I have been procrastinating on this blog because I have not found the topic that is both appropos and (what i hope it to be) insightful. I've written a bit about this or that, concentrating more on having an endless ie instead of the one necessary eg. After much thought, and some KPRI inspiration, I present to you the war in Iraq. Let me over generalize for a moment to capture a good 90% of the population. I believe it would be fair to say that for 90% of Americans, the issue in regarding Iraq could be summed into two stances. Side one is the "War on Terror, preemptive measures, spread democracy" clan; and side two, "support the troops but not the war, oil for blood, patrolling the world is bad" clan.
Consider the following. Is your stance as solid as the ground you stand on? More importantly, is it important to stick to such convictions? If you are anti-war before the war, should you follow through and be anti-war after?
DOES THE CURRENT SITUATION EVEN WEIGH INTO YOUR CONSIDERATIONS?
I, myself, was completely against war in Iraq. I did not see the need to patrol the world. In that scenario, I didn't believe that the ends justify the means. Preemption requires premonition and I don't believe that that is a skill that we possess. I did not want to be a generation of citizens, disenchanted by the political machine. I've only read about it, but I didn't want another Vietnam.
But, come wartime, I did some soul-searching and saw past my previous politics. I still fervently believe in what I did, FOR THOSE CIRCUMSTANCES. The thing is that once there is war, once we have made our move, once we are involved, things changed.
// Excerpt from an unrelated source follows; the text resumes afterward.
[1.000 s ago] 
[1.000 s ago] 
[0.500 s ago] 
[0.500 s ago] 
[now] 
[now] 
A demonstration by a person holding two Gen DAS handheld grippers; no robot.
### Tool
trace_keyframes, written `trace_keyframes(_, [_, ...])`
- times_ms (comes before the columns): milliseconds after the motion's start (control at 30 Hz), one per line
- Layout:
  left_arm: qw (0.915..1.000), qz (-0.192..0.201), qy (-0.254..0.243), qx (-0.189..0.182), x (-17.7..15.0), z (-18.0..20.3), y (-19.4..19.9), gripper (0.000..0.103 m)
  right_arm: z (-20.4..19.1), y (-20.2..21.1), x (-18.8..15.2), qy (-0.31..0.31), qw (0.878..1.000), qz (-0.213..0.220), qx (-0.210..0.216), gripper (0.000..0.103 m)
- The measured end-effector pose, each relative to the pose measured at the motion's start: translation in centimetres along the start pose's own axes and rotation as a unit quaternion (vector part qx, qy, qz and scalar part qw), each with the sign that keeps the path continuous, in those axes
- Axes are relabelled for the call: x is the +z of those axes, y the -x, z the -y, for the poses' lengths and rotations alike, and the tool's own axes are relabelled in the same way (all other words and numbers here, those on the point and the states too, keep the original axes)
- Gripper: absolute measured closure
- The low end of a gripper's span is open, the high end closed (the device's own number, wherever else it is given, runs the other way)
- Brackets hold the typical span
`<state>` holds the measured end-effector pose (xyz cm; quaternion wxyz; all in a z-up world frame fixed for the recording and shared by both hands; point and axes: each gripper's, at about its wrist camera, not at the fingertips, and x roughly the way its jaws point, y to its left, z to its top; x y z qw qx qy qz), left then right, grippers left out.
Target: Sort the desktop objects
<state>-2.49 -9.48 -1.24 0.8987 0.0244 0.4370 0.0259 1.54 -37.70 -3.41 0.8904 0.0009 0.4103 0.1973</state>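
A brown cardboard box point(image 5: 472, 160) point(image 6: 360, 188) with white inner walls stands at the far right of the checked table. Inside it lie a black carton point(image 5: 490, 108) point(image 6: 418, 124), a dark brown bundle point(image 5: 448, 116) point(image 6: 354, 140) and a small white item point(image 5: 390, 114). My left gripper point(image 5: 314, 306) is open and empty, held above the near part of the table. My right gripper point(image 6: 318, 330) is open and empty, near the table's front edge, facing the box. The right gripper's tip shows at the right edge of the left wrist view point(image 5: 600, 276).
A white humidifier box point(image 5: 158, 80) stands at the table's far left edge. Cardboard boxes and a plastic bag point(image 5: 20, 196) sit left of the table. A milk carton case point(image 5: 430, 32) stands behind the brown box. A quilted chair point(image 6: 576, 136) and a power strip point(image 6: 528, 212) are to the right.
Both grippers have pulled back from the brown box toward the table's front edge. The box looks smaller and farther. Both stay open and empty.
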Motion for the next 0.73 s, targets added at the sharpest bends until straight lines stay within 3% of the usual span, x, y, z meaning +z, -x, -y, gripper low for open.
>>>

We started something and it would be only right to see it through. We can't support our troops without supporting the cause.
In the political world, I would be labeled a flip-flopper. I struggle each and everyday, constantly forging my politics. If the democrats and republicans asked me to step on either side of the line, I would ask them, which topic on the agenda are we speaking of for I am no mere 1demensional political mind.
to be continued again
Subscribe to:
Post Comments (Atom)
I respect your right to have an opinion, but reserve the right to respectfully say I don't respect said opinion...
I hope you treat me in kind.
--------------------------------------------------------
1 comment:
I hate that it's considered "flip-flopping" if you change your mind from a previously-held conviction. No, assholes, it's just adapting to new information.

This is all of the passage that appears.